To determine a ship's movement options, compare its speed to its thrust rating. There are three possible types of move, or "Maneuvers". If the ship's speed exceeds its thrust, it may only perform a "Straight Ahead" maneuver; otherwise it can perform any of the three:
1) STRAIGHT AHEAD: The ship MUST move a number of hexes equal to its speed minus its thrust (to a minimum of zero), and MAY move a number of hexes equal to its speed plus its thrust. The ship cannot turn.
2) COME ABOUT: The ship has no minimum move requirement, and MAY move a number of hexes equal to its thrust. The ship must turn once during its move.
3) REVERSE COURSE: The ship has no minimum move requirement, and MAY move a number of hexes equal to its thrust minus its speed.
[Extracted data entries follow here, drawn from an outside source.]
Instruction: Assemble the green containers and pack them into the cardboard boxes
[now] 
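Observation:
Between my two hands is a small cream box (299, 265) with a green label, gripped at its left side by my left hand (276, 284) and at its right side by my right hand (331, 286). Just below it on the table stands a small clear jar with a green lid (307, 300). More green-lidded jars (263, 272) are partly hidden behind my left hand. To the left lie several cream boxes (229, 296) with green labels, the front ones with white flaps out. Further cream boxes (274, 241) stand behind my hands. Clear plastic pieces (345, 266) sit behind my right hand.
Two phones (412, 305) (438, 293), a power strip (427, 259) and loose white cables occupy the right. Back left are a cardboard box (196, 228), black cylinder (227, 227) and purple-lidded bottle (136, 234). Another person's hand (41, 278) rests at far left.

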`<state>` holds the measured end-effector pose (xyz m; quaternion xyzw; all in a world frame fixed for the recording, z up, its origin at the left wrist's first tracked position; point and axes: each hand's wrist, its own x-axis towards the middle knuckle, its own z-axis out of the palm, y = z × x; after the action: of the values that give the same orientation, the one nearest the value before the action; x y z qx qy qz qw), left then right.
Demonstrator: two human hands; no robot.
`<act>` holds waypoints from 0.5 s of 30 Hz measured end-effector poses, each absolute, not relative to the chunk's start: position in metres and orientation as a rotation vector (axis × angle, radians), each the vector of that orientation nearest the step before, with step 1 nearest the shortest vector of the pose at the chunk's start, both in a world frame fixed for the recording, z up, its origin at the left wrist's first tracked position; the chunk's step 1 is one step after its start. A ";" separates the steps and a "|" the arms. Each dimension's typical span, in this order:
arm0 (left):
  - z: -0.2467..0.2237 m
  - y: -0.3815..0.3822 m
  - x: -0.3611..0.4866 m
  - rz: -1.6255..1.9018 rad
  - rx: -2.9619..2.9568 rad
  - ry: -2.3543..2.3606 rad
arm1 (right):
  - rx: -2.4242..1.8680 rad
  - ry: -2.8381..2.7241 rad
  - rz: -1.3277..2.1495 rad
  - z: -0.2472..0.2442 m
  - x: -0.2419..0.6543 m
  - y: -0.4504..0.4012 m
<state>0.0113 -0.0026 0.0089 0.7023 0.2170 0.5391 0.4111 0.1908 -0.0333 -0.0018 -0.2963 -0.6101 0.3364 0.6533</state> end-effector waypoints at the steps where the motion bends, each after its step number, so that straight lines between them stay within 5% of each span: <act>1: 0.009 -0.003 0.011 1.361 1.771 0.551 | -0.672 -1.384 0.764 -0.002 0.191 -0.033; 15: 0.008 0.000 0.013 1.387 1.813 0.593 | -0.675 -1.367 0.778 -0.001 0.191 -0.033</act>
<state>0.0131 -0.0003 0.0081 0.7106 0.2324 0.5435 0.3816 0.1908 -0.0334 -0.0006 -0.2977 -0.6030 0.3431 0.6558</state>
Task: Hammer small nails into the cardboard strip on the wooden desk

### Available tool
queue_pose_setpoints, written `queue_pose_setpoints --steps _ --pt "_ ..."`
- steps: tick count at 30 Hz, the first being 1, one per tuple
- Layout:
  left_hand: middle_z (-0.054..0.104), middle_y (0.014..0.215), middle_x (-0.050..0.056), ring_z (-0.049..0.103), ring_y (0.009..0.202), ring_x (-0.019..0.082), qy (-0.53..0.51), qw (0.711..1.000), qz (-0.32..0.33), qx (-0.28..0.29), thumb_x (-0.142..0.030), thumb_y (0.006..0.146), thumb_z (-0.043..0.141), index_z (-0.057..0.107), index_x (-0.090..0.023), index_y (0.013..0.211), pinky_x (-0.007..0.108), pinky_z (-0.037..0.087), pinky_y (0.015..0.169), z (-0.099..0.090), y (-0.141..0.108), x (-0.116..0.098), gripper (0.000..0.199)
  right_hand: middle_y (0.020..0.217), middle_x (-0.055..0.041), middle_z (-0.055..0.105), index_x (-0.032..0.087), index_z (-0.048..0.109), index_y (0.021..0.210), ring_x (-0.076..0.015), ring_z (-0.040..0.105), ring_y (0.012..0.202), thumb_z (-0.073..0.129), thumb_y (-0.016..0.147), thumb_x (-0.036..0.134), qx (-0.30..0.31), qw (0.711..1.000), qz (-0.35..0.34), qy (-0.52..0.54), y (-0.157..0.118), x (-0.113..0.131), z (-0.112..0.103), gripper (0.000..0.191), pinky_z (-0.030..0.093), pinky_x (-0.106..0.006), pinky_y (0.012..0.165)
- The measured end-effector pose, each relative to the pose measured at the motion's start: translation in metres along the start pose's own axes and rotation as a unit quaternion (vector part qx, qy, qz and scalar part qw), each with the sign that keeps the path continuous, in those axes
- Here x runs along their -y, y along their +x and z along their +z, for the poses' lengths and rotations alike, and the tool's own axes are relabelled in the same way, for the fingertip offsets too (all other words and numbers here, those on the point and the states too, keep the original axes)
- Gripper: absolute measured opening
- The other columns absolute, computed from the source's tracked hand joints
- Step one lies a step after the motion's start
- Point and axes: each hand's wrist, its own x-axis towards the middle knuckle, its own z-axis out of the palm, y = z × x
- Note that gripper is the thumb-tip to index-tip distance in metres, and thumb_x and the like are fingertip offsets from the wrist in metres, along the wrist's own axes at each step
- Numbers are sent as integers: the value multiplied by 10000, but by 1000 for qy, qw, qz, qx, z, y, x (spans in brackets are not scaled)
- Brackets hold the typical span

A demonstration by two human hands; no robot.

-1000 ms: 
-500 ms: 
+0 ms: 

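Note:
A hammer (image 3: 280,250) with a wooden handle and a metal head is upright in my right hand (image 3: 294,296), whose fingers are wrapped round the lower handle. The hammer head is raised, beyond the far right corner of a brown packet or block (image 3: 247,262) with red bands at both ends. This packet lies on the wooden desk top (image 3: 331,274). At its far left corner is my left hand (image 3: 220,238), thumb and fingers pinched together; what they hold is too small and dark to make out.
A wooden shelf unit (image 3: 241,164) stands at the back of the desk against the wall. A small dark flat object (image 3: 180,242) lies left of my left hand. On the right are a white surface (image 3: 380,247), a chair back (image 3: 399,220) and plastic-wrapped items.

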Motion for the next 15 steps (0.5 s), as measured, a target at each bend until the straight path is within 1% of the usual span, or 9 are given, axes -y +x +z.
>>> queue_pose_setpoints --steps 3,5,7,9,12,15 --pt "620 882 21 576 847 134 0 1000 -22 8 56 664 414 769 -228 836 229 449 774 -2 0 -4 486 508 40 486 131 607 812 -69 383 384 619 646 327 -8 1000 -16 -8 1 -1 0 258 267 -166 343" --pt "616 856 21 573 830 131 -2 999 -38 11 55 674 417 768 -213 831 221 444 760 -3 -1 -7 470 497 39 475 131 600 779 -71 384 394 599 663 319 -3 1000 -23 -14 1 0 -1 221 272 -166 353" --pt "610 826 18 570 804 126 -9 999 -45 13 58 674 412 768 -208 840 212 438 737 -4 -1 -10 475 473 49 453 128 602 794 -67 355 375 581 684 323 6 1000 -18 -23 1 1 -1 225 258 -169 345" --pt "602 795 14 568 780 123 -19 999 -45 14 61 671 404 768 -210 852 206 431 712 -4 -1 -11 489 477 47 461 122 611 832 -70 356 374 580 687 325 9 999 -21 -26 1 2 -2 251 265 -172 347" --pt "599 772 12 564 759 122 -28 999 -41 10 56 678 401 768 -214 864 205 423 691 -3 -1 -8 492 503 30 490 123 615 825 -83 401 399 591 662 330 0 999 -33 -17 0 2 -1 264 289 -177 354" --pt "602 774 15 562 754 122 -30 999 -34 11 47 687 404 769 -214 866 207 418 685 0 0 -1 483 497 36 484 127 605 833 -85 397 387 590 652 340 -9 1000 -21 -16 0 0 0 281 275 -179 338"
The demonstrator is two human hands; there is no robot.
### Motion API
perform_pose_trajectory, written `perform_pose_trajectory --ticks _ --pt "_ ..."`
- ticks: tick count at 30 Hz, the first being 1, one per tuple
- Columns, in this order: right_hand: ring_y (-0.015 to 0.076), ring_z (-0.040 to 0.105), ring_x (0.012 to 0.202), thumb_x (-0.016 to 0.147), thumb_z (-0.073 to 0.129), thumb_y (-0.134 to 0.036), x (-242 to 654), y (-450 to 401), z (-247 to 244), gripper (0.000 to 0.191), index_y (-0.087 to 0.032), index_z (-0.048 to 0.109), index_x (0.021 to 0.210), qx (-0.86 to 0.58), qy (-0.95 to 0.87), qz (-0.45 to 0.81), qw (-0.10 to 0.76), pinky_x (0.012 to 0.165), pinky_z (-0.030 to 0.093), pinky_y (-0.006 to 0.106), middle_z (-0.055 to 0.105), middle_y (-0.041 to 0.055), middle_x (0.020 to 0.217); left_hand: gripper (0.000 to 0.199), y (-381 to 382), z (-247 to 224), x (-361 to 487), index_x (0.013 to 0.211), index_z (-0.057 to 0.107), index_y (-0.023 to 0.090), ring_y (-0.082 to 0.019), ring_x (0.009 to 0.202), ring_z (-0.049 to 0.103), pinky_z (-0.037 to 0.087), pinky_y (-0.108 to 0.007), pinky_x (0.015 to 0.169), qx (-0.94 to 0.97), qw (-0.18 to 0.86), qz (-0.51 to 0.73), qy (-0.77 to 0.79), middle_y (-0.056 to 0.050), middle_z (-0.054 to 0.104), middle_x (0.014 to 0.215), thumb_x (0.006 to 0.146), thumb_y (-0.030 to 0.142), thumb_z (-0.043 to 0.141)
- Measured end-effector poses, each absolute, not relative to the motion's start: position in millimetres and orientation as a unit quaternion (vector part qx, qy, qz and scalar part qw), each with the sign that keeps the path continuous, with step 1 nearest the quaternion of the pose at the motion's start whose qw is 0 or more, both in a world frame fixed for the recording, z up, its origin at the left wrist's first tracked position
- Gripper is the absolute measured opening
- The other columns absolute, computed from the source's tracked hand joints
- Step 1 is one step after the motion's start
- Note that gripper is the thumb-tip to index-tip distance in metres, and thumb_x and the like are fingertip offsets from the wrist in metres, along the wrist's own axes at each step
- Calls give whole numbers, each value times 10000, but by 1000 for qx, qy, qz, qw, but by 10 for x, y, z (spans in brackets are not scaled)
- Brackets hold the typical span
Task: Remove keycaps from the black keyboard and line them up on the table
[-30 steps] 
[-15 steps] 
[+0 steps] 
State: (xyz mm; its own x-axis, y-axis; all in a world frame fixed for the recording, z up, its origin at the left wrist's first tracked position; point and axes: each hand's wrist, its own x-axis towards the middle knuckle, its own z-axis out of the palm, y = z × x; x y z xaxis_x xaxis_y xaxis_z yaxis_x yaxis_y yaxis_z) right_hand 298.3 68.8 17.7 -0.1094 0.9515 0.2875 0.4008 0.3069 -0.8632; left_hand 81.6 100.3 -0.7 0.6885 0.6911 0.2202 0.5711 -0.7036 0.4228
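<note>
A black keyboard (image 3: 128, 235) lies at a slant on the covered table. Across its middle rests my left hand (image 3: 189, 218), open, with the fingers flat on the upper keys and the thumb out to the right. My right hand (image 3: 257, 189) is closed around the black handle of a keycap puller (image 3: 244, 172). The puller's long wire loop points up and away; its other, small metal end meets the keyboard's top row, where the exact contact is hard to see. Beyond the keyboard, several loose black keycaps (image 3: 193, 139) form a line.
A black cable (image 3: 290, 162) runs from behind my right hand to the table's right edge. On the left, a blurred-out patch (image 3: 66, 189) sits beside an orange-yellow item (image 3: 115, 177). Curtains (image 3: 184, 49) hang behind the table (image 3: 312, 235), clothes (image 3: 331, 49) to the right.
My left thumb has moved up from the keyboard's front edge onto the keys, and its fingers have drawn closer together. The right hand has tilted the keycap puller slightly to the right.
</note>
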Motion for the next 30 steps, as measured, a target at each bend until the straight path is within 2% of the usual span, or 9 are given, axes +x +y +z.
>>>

The ship must turn two or three times during its move.
As an example, if a ship has a speed of 3 and a thrust of 5, it can do one of three things:
STRAIGHT AHEAD: Move between zero and 8 hexes, making no turns.
COME ABOUT: Move between zero and 5 hexes, making one turn.
REVERSE COURSE: Move between zero and 2 hexes, making two or three turns.
However, if the ship has a speed of 5 and a thrust of 3, it can only do one thing:
STRAIGHT AHEAD: Move between 2 and 8 hexes, making no turns.
A ship's new speed is equal to the number of hexes moved. That's it!